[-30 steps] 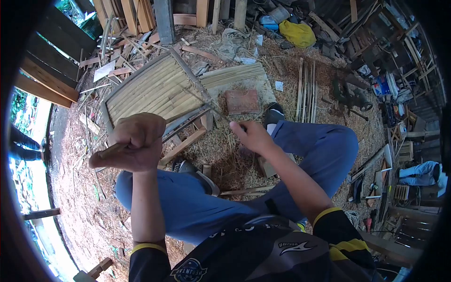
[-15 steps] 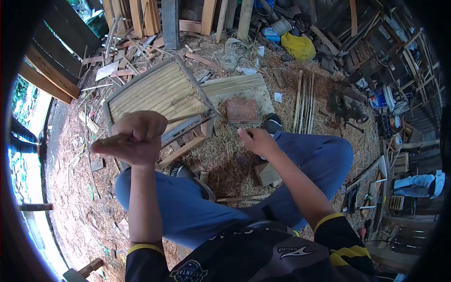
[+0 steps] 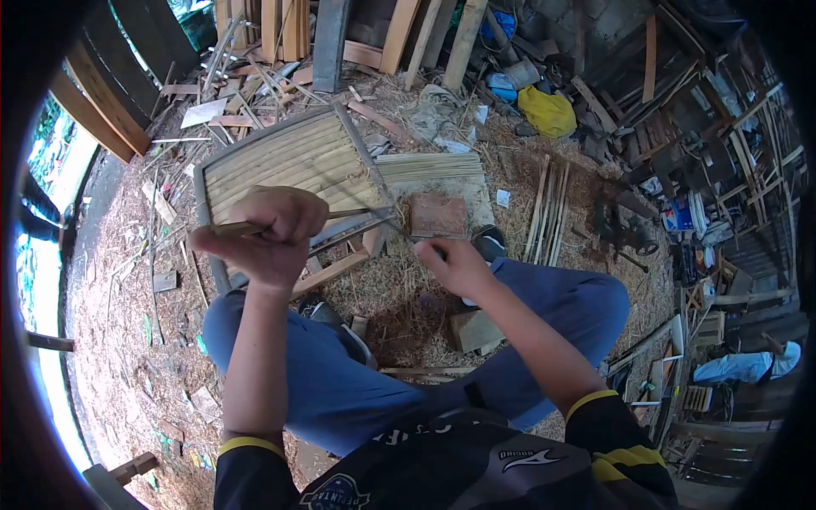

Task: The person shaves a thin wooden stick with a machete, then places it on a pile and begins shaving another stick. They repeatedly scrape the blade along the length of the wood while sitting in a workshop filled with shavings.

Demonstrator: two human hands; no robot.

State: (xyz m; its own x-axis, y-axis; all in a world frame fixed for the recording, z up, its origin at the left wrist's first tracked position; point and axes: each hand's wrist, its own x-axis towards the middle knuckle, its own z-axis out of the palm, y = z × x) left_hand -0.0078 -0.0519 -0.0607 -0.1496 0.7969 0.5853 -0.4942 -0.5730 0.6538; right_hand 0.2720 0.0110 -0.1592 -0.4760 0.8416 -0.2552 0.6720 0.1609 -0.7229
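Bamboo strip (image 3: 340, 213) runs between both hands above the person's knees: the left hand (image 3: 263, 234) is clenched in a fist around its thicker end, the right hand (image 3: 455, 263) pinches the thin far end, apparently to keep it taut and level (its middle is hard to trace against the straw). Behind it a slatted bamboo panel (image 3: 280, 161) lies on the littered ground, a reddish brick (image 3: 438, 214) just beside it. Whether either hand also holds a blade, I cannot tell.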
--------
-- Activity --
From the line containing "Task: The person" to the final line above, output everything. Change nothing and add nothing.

-- Task result --
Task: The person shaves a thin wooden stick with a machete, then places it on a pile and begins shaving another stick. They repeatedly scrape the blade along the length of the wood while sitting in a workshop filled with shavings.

Demonstrator: two human hands; no robot.

State: (xyz m; its own x-axis, y-axis; all in a world frame fixed for the recording, z up, its origin at the left wrist's first tracked position; point and axes: each hand's wrist, its own x-axis towards the middle knuckle, its own z-axis out of the palm, y = z × x) left_hand -0.0078 -0.0519 -0.0607 -0.1496 0.7969 0.5853 -0.4942 -0.5730 0.6538; right_hand 0.2720 0.0110 -0.1592 -0.4760 0.8416 -0.2552 0.6720 0.1609 -0.7229
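Bamboo strip (image 3: 340, 213) runs between both hands above the person's knees: the left hand (image 3: 263, 234) is clenched in a fist around its thicker end, the right hand (image 3: 455, 263) pinches the thin far end, apparently to keep it taut and level (its middle is hard to trace against the straw). Behind it a slatted bamboo panel (image 3: 280, 161) lies on the littered ground, a reddish brick (image 3: 438, 214) just beside it. Whether either hand also holds a blade, I cannot tell.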

Nothing more belongs to this answer.